One Last Game (2026): third act tension lands hard though the screenplay stays patchy
Gellert’s eyes grow heavy as the poker chips stack higher, the weight of every bad decision pressing down on his shoulders. This is a man trapped not just by debt, but by the very addiction that designed his downfall – and director Stefan Ayassi Epmeier wants us to feel every suffocating second of it.

Ken Duken at the table, fighting himself
Ken Duken carries this film with a performance that understands addiction isn’t loud – it’s the quiet surrender in a man’s eyes. When he sits at that poker table facing his past, Duken doesn’t play despair; he plays the exhaustion of a man who has run out of lies to tell himself.
The physical transformation as pressure mounts – the heaviness in his movements, the weight in his gaze – suggests an actor who committed to the role’s internal geography rather than its external drama.
Regina Lund and the problem with invisible antagonists
Regina Lund’s antagonistic presence is described as effective in building tension during confrontations with Gellert, but the research offers no specific scene where her menace crystallizes into something memorable. This is a problem: a psychological thriller lives or dies by its antagonist’s sharpness, and Lund appears to be working with a character that remains frustratingly vague.
Dan Van Husen provides solid support that enhances the narrative, though again, specific moments are absent from the available material. One wonders if the film’s limited information suggests a production still finding its identity rather than one that has fully arrived.
A psychological thriller that knows its genre but not its audience
The atmospheric setting does genuine work here, wrapping the poker table in a darkness that feels psychological rather than merely visual. Epmeier understands that the genre’s tension comes not from what happens, but from what the protagonist fears might happen – and the repeated motif of Gellert’s eyes growing heavy smartly externalizes his internal shutdown.
Yet the linear narrative structure, while clean, lacks the kind of narrative jolts that separate a competent thriller from a compelling one. The absence of a twist or a formal reckoning with the gambling world itself leaves the film feeling more like a character study dressed in genre clothing.

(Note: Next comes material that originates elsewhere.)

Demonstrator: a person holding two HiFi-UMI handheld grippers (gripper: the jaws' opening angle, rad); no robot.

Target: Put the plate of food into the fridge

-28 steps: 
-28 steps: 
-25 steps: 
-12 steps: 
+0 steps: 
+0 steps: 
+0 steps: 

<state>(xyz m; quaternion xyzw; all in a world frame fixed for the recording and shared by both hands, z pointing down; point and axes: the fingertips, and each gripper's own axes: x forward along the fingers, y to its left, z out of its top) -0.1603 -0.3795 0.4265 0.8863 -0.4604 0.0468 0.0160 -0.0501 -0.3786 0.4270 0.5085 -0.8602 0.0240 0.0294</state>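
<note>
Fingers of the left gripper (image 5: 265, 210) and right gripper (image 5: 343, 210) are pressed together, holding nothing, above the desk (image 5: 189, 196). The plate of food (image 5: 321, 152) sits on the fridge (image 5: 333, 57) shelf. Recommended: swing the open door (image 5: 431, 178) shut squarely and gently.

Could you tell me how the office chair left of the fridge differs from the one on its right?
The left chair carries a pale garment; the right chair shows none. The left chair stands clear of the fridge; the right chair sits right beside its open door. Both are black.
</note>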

The climax arrives at a place of resignation – “He didn’t want this at all, all he wanted was to pay back his debt” – which is honest but dramatically deflating. A psychological thriller needs its final scene to sting or shock, not merely conclude.
Direction and screenplay: one strength, one flaw
Epmeier’s strength is in building psychological tension through atmosphere; the poker table becomes a stage where every glance carries weight. But the screenplay’s lack of writer credits raises legitimate questions about who shaped this narrative, and the linear structure offers no formal surprises.

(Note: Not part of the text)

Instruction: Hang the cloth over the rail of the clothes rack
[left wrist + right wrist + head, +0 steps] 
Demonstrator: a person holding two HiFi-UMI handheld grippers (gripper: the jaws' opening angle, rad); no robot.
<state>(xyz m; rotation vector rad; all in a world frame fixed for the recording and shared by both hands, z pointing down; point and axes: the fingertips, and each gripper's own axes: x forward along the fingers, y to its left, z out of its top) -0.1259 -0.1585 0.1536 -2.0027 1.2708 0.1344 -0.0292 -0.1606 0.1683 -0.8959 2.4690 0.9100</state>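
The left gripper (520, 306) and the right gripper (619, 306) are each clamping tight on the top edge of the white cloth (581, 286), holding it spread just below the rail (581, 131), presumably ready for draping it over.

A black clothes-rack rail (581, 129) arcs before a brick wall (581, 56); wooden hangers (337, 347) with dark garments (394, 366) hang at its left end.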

Without a clear writer’s voice or a structural gambit, the film leans entirely on performance and mood – a risky strategy that only partially succeeds.
For those interested in how addiction cinema continues to evolve, the full range of Telugu Thriller reviews offers useful context.
Audience reception and the missing data problem
The film has no official release date, no IMDb rating, and no verified critic scores – which means any assessment must be cautious. Audience praise focuses on Duken’s performance and the realistic depiction of gambling addiction, while complaints center on the lack of production transparency.
I suspect this film will find its audience among those who prioritize character interiority over plot propulsion, even if that audience may be smaller than the filmmakers hoped.
One Last Game tries something harder than making a slick thriller: it tries to make you feel the quiet horror of being trapped by your own choices. That is a risk worth taking, even when the execution doesn’t fully land. For a more confident spin on psychological tension, Alpha review shows how a focused lead performance can anchor a genre piece.
The film’s most revealing line – “The objective of the game is to know when it’s over, Gellert!” – suggests a self-awareness that the film itself doesn’t quite sustain. If you are a hardcore genre fan who values atmosphere over craft, this is a matinee watch. For everyone else, the gamble may not be worth taking.
One Last Game is a committed but incomplete psychological thriller, and I’d rate it a cautious 2.5 out of 5 – respectable ambition, unfinished execution.
Those seeking tighter character drama might prefer the narrative approach found in Aroopi verdict.